13. A retrospective analysis concerning deaths in the bathtub was carried out in the Institute of Legal Medicine in Hamburg. The study includes 245 death cases between 1971 and 1988 (1% of all autopsies). 66 cases proved to be natural deaths, 76 were classified as suicides, 39 as accidents and 13 as homicides; 51 fatalities remained unclear with respect to one of these groups. Among the natural deaths sudden cardiac deaths were dominating (n = 39), among the suicides the intoxications (n = 37) and electrocutions (n = 20), and among the accidents the intoxications by carbon monoxide (n = 17) and electrocutions (n = 12). Out of 13 homicides only 2 were committed directly in the bathtub: One by drowning of a child and one by electric current via a hair dryer; in the other cases the dead body was put into the bathtub post mortem. About 50% of the victims were alcoholized. Signs of drowning were present in about 40% of all cases; the most frequent finding was emphysema aquosum.
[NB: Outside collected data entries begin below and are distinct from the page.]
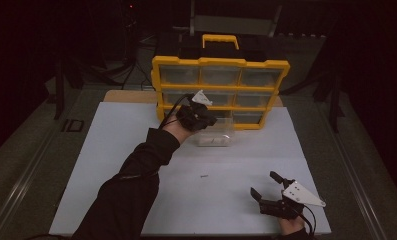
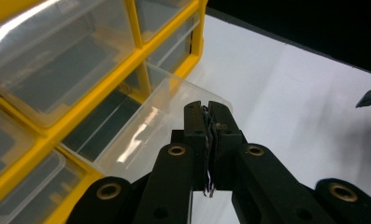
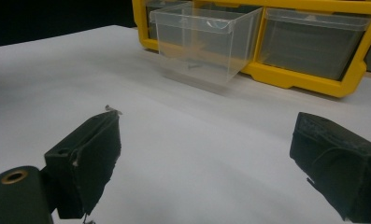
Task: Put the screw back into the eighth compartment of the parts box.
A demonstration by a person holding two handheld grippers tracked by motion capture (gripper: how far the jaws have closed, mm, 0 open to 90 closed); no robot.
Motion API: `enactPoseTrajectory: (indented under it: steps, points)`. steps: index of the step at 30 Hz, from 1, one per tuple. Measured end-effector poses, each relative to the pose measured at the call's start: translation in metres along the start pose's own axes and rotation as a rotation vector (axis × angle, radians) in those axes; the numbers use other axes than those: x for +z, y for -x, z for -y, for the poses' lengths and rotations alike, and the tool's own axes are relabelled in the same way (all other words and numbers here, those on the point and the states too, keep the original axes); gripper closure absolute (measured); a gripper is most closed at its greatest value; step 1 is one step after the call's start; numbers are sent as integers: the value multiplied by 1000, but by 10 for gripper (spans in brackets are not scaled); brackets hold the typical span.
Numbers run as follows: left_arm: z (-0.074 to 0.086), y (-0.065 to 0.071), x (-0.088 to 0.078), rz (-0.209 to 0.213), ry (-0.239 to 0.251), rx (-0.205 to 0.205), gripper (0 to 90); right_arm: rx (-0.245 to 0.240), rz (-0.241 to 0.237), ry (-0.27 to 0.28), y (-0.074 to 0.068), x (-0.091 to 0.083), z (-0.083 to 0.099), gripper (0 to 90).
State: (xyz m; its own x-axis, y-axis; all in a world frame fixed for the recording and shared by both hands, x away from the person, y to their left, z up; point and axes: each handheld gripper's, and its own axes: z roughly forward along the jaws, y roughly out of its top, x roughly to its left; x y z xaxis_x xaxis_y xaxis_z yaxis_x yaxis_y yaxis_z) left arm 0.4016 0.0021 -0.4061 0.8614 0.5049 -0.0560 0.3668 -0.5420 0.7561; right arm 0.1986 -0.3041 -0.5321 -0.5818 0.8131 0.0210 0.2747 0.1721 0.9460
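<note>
A yellow organizer cabinet (image 1: 221, 90) with clear drawers stands at the back of the white board. One clear drawer (image 1: 216, 137) is pulled out of its bottom row. My left gripper (image 1: 202, 119) hovers just above that drawer (image 2: 141, 130). In its own view the left gripper (image 2: 207, 109) is shut, pad against pad, and I cannot tell if anything tiny is pinched. My right gripper (image 1: 266, 184) rests open near the front right corner. A small screw (image 1: 203, 176) lies on the board; in the right gripper view the screw (image 3: 112, 110) lies just beyond the left fingertip (image 3: 94, 149).
The white board (image 1: 111, 165) covers most of the table, with dark floor around it. The cabinet (image 3: 314, 70) and the drawer (image 3: 202, 42) stand ahead of my right gripper (image 3: 211, 158). A black sleeve (image 1: 131, 195) reaches across the left middle.
</note>
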Motion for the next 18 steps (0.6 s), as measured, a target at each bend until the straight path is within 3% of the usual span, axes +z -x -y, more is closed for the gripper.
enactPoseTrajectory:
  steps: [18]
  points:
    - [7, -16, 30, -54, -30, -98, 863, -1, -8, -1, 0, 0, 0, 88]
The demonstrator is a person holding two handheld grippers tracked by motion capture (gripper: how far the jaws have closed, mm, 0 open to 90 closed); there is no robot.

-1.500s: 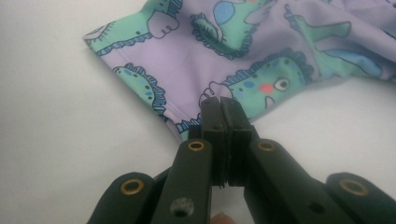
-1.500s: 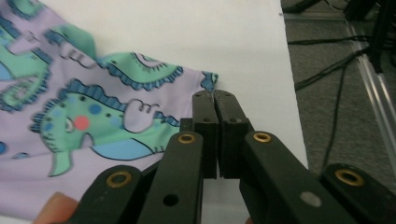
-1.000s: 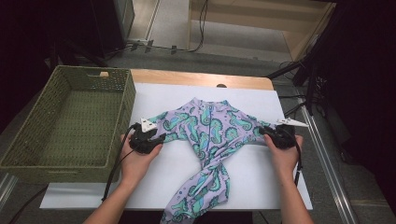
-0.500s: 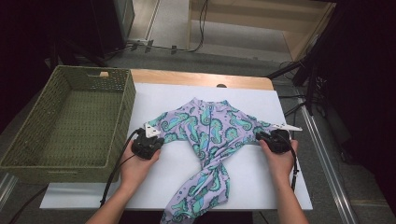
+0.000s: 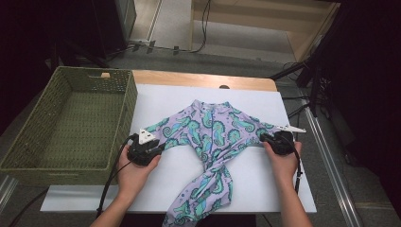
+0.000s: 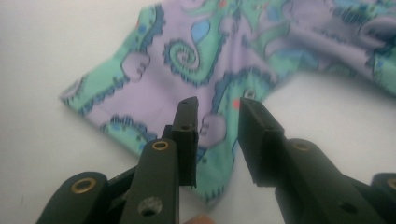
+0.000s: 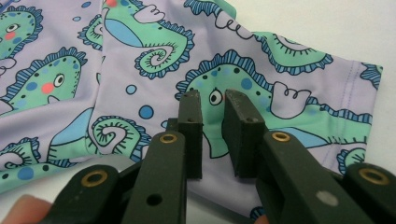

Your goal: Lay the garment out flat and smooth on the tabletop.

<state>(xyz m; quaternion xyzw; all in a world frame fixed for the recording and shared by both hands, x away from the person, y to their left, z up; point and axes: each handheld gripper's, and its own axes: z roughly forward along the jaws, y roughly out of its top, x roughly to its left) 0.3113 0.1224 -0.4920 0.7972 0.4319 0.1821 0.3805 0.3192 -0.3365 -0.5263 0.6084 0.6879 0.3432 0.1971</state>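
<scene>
Surface (image 5: 156, 97) white, wicker basket (image 5: 47, 142) just off its left edge. Seahorse-print garment (image 5: 213, 137) flat mid-surface, sleeves out to both sides, lower part twisted toward the near edge. Left gripper (image 5: 158, 147) over the left sleeve (image 6: 154, 88) near its cuff: fingers (image 6: 187, 135) have just been opening, now spread a little with sleeve fabric lying below the gap, not pinched. Right gripper (image 5: 265, 138) over the right sleeve (image 7: 289, 107): fingers (image 7: 240, 135) have just been closing, narrow gap left, fabric beneath and between them; can't tell if they actually press it.
</scene>
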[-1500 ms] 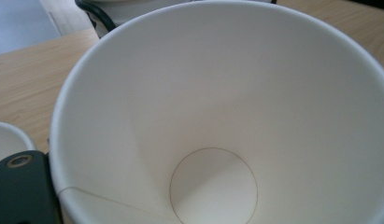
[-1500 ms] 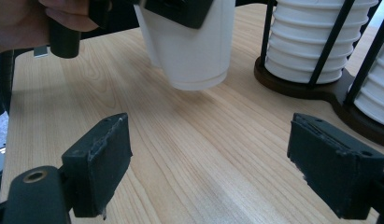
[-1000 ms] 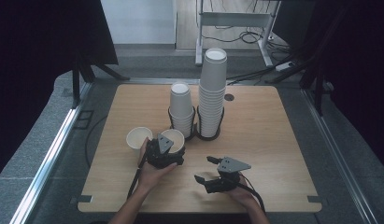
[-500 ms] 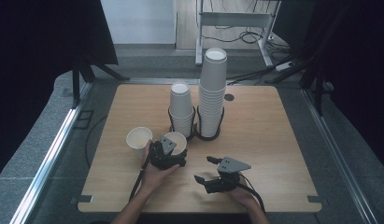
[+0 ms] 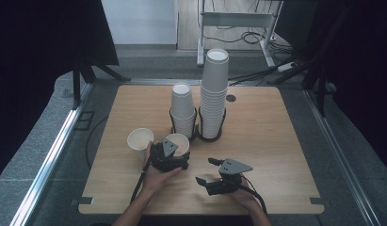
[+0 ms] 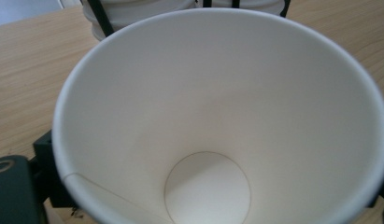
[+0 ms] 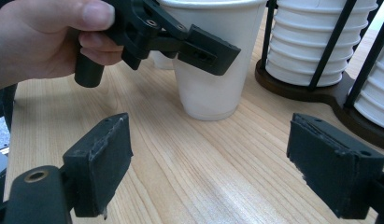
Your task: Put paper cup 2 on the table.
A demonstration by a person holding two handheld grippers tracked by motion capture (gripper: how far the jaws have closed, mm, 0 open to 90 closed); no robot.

14. Retrospective analysis of 215 deaths in the bathtub (Institute of Forensic Medicine, University of Cologne, 1980-1993) revealed 12 fatalities involving children, seven boys and five girls, aged from 9 months to 13 years. The manner and cause of death was seven accidents (five by drowning, two by scalding burns), two natural deaths (epilepsy, heart failure due to Hurler's syndrome), one homicide (stabbing) and two undetermined cases (one probable seizure, one subdural hematoma associated with signs of maltreatment). Seven children < 4 years old died without exception from accidental drowning or scalding. Three toddlers had been left alone and unattended in the bathtub for a 'short time' (< or = 15 min) and two in the care of elder siblings. The immersion time and the amount of water required to cause lethal drowning are expressed in the terms of pathophysiology.

15. In conclusion, this study revealed that drowning may play a crucial role in the final process of bath-related sudden death. Although unexpected heart attack may be the most common underlying cause, the medical histories and pathological findings of cases of bath-related death vary.